Als Nonne im KZ

Als Nonne im KZ
von Pastoralreferentin Lissy Eichert
25.01.2020 - 23:35
08.01.2020
Lissy Eichert

Wort zum Sonntag, 25.01.2020, Lissy Eichert, Berlin

Guten Abend. - Diese Frau muss total verrückt gewesen sein. Und faszinierend: Lisa Pilenko, 1891 in Riga geboren, ein fröhliches Kind, neugierig, wild. Als sie 16 ist, stirbt ihr Vater. Sein Tod erschüttert ihren Gottesglauben. Die junge Frau begeistert sich für den Sozialismus, tritt in die Partei der Sozialrevolutionäre ein. Während der Oktoberrevolution arbeitet sie mit den Bolschewiki zusammen, gerät zwischen die Fronten, entgeht nur knapp der Todesstrafe. Mit ihrem zweiten Mann flieht sie aus Russland nach Frankreich. Dort, Im Exil, sterben zwei ihrer drei Kinder. Statt zu verzweifeln, findet sie wieder Zugang zum christlichen Glauben. Und – völlig abgedreht – aus Lisa Pilenko wird Mère Marie, eine orthodoxe Nonne. Sie weigert sich, geschützt in einem Kloster zu leben, sondern kümmert sich in Paris um ihre Landsleute; richtet ein Obdachlosenasyl ein; baut eine Armenküche auf; versteckt Frauen und Männer des Widerstands.

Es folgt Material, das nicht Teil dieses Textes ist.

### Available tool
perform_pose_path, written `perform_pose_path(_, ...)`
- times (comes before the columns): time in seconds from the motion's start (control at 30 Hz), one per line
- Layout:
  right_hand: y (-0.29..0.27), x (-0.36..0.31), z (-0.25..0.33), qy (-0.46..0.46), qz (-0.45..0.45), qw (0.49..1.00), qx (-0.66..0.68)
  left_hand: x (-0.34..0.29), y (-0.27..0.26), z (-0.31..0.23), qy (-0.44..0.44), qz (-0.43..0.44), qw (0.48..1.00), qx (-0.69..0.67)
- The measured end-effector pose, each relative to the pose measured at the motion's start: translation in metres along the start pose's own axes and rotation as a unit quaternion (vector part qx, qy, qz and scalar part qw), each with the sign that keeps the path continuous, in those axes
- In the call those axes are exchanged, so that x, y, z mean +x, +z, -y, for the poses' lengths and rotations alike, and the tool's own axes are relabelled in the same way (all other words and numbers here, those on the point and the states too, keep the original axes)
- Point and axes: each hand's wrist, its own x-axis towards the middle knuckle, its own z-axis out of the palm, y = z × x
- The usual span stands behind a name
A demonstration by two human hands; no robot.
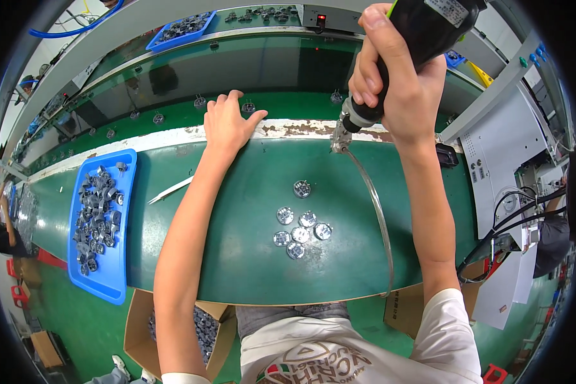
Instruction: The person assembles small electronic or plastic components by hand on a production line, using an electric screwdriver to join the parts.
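The view comes from a wide fisheye camera, the left of a pair worn on the person's head, looking steeply down and slightly forward over the table. The white shirt fills the bottom centre of the frame, directly beneath the lens. The right hand and its black power tool loom large and near at upper right, the tool cut off by the top edge; the floor, at lower left, lies farther off. Straight edges bow toward the dark circular rim.
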Motion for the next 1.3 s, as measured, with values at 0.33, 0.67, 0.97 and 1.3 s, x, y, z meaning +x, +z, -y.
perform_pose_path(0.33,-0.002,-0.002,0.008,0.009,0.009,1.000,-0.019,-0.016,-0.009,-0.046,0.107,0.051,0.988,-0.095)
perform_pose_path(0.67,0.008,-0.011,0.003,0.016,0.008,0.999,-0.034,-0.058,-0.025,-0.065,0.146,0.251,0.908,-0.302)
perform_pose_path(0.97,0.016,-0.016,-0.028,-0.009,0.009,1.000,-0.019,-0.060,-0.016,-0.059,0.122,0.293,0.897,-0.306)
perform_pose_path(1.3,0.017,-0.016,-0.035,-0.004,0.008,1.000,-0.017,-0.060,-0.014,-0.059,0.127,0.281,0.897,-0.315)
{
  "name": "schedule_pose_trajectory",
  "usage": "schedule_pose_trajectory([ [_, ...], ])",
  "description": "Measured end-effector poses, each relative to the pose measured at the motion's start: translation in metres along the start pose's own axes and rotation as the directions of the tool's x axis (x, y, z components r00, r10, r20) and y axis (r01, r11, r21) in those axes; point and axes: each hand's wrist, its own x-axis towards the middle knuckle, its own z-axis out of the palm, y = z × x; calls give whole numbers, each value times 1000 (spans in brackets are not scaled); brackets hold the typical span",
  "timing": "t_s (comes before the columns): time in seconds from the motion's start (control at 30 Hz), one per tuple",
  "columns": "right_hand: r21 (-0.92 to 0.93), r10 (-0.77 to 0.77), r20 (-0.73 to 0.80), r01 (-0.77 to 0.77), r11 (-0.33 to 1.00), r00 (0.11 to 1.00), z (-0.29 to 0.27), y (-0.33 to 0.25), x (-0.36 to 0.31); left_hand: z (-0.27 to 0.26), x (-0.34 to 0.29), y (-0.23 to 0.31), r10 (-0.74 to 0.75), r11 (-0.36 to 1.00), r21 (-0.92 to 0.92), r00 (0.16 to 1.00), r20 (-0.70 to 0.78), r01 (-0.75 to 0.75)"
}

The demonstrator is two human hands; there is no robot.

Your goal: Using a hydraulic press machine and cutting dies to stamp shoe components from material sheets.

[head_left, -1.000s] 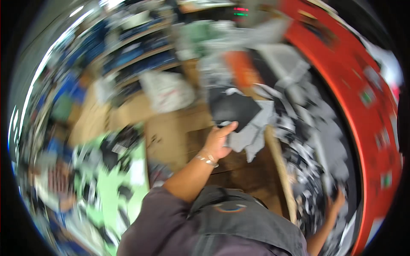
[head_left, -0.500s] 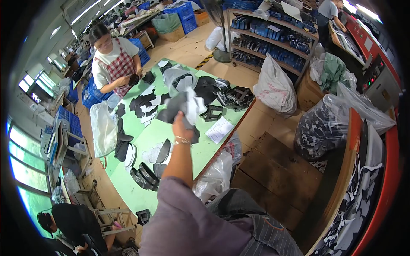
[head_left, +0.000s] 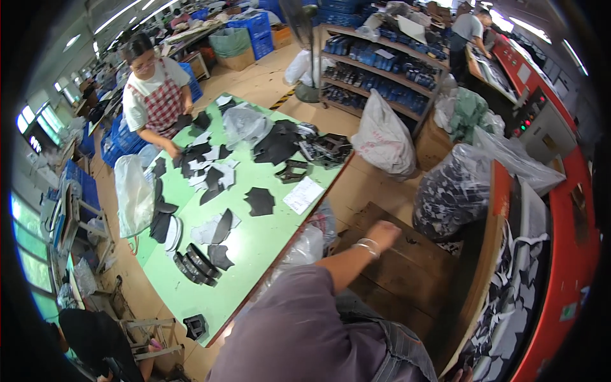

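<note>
Two: my left hand (head_left: 385, 236), right hand (head_left: 464, 375); grips I cannot tell.
Dark piece (head_left: 259, 201) on table (head_left: 251, 256): best laid flat, unlapped.

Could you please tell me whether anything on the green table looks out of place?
Slightly: a small black part sits alone by the near corner of the green table, apart from the rest. The cut pieces lie at mixed angles, some overlapping, but no damage is clear.

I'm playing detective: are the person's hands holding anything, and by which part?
Nothing shows held in the left hand; the right hand is mostly cut off, so I can't tell.
</note>
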Motion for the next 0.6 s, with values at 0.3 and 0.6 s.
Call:
schedule_pose_trajectory([
  [0.3, -102, 3, -91, -12, 995, 996, 66, 210, 71, 131, -33, 134, 776, 356, 182, 398, 490, -917],
  [0.6, -154, 842, -114, -846, 510, 528, -50, 311, 32, 175, 55, 282, -154, 287, 752, 747, 647, -593],
])
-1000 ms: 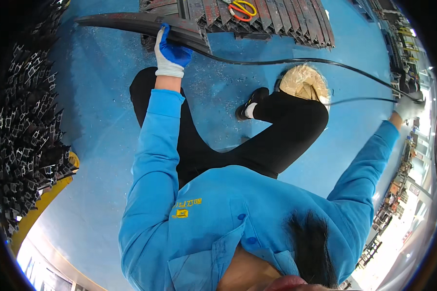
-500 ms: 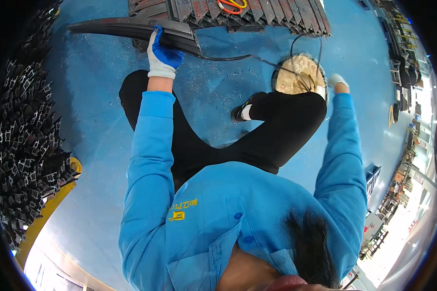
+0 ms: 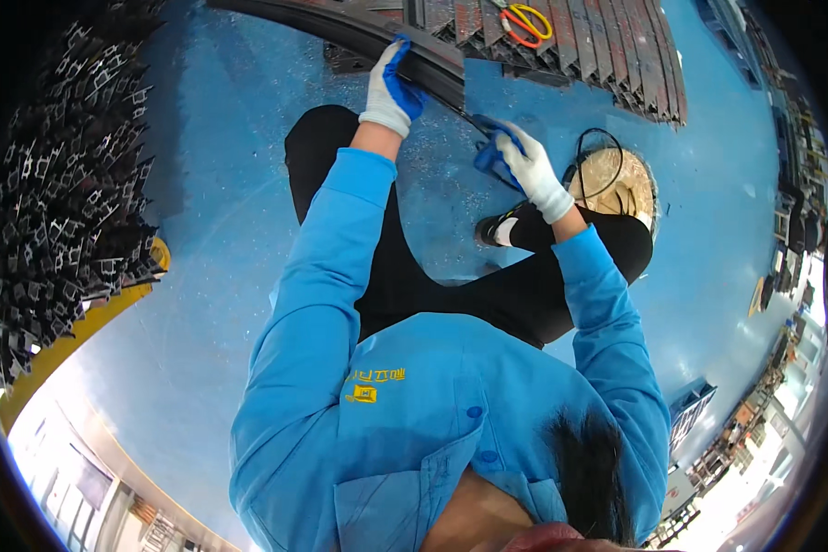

Auf ihre Initiative hin retten Pariser Müllmänner etwa zwei Dutzend verschleppte jüdische Kinder in Mülltonnen aus einem Gefangenenlager. Die Folge: Mère Marie wird ins Frauen-KZ deportiert, nach Ravensbrück, nicht weit von Berlin. Und hier – völlig paradox, geradezu irre – sieht sie sich am richtigen Ort. Russisch ist ihre Muttersprache; sie redet mit ihren russischen, meist kommunistischen Mitgefangenen. Und schafft es, in den Lagerbaracken Diskussionen zu organisieren, über Gott und die Welt. Es sind diese Gespräche, die den Frauen helfen, sich wieder als Menschen zu spüren, mit Würde. Mitten in Todesangst.

Im Konzentrationslager findet Mère Marie ihre Aufgabe. Sie kann Sinnvolles tun und lebt – den Tod vor Augen – erfüllt. Ich habe lange nachgedacht über diese Frau und ihre unbändige Lebenskraft. Was ist ihr Geheimnis?

Ich glaube, sie wehrte sich, dass die Nationalsozialisten ihr den Sinn des Lebens rauben. Darin scheint sich eine letzte menschliche Freiheit zu zeigen: die Freiheit, die es möglich macht, selbstbestimmt auf unzumutbare Verhältnisse zu reagieren. Mère Marie hatte entdeckt, wie sie auch im Exil, sogar im KZ andere stärken konnte.

Vor 75 Jahren wurde das Vernichtungslager Auschwitz-Birkenau befreit. Daran werden wir in diesen Tagen besonders erinnert. Was ist eigentlich der Sinn der Erinnerung an die Befreiung vom abgrundtief Bösen? Ist es nicht unsinnig, wenn ich zwar zurückschaue, mich aber nicht für die Befreiung derer einsetze, die heute in Lagern zusammengepfercht werden?

Mich faszinieren, ja, provozieren Menschenrechtsaktivisten, die sich nicht einschüchtern lassen und der Versuchung widerstehen zu denken: „Da kann man ja eh nichts machen“. Die orthodoxe Nonne Mère Marie hat nicht resigniert. Sie hat ihre Freiheit genutzt - die Freiheit, selbst unter schwierigsten Bedingungen dem Leben zu dienen.

Ich wünsche Ihnen und mir, dass wir in jeder Situation das Wozu des Lebens erkennen, um das Wie zu ertragen.